5.11 The Customer undertakes to not:

  • access or tamper with any areas of the Website not intended to be accessible to the Customer;
  • attempt to test or test the vulnerability of the Website or Service;
  • bypass or attempt to bypass any security features of the Website or Service;
  • circumvent or attempt to circumvent any technological measure implemented by MyCastingNet or any other third party to protect the Website and Service; or
  • attempt to interfere or interfere with the Website or Service in any way including by reverse engineering, decompiling, disassembling, modifying or attempting to extract the source code of the Website or Service.

5.12 Notwithstanding any other provision of these Terms, the Customer undertakes to not provide competitors of MyCastingNet (including without limitation directors, shareholders, employees, agents or consultants of any competitors of MyCastingNet) access to the Service.

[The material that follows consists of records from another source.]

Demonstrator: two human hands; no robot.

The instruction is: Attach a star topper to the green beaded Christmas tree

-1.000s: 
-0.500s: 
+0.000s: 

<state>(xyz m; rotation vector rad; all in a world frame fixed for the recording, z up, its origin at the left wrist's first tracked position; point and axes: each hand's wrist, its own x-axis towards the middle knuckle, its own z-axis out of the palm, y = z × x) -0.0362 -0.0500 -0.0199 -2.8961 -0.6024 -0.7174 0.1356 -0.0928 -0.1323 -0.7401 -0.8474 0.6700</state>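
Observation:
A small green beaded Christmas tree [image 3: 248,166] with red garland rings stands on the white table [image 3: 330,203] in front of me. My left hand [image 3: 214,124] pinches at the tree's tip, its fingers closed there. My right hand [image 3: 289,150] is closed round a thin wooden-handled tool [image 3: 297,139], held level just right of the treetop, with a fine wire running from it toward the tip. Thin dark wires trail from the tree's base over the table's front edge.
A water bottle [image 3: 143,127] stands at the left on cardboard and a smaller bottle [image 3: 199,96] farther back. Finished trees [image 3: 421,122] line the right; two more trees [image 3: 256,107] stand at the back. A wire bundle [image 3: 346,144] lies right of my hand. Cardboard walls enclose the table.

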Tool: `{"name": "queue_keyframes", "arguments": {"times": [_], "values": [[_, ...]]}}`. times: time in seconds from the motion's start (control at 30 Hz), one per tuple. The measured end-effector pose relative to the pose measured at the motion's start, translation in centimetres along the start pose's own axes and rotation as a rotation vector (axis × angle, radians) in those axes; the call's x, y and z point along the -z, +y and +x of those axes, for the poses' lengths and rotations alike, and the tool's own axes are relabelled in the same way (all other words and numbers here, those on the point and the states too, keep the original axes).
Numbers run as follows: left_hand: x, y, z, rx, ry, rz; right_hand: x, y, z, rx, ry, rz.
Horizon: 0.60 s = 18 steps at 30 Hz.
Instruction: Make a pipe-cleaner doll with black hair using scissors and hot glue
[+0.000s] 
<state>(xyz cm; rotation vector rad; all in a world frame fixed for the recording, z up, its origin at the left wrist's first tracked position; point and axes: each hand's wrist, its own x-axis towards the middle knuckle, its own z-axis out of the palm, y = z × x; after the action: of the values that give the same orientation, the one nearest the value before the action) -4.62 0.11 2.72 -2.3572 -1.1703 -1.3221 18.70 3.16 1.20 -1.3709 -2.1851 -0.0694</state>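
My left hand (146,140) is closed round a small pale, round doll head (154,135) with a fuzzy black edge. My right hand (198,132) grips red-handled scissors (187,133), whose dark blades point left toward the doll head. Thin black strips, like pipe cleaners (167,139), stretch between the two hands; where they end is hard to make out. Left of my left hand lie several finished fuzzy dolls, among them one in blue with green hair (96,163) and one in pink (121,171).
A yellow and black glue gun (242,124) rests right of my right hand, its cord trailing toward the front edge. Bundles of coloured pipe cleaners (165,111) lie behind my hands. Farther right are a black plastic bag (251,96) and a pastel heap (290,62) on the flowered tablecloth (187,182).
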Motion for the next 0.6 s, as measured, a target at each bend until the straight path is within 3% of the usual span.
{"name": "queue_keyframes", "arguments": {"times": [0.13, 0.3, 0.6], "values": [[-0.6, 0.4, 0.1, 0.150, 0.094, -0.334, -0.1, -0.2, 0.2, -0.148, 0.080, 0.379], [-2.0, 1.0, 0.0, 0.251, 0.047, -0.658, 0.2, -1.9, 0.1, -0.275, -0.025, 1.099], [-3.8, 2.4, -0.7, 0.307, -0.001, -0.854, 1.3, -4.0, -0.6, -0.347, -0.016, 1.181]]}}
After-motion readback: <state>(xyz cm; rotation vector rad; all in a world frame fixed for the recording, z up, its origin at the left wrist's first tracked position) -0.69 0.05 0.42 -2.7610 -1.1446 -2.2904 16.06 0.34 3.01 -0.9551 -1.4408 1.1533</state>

5.13 If the information of the Customer changes, the Customer is responsible for providing MyCastingNet with up to date information.

5.14 The Customer:

  • acknowledges, agrees and confirms that MyCastingNet shall not be liable to any person for any loss, damage or consequences resulting from inaccurate or incomplete information being submitted by the Customer;
  • represents and warrants that all information provided by the Customer to MyCastingNet or posted on the Website by or on behalf of the Customer is complete and accurate; and
  • grees not to use any features or information published on or made available to the Customer through the Service for any purpose other than those directly related to the audition or casting call described in the applicable Casting Application.

5.15 The Customer acknowledges that MyCastingNet may subcontract the whole, or any part, of the obligations of MyCastingNet under these Terms, without obtaining the prior consent of the Customer.

6. CHARGES

6.1 MyCastingNet agrees to provide the Services subject to the Customer paying MyCastingNet the applicable Subscription Fees or Fixed Term Fee specified in the applicable Quotation in accordance with clauses 6.3 or 6.4 below (as applicable), time being of the essence.

6.2 MyCastingNet will invoice the Customer for the applicable Subscription Fees or Fixed Term Fee in accordance with the applicable Quotation.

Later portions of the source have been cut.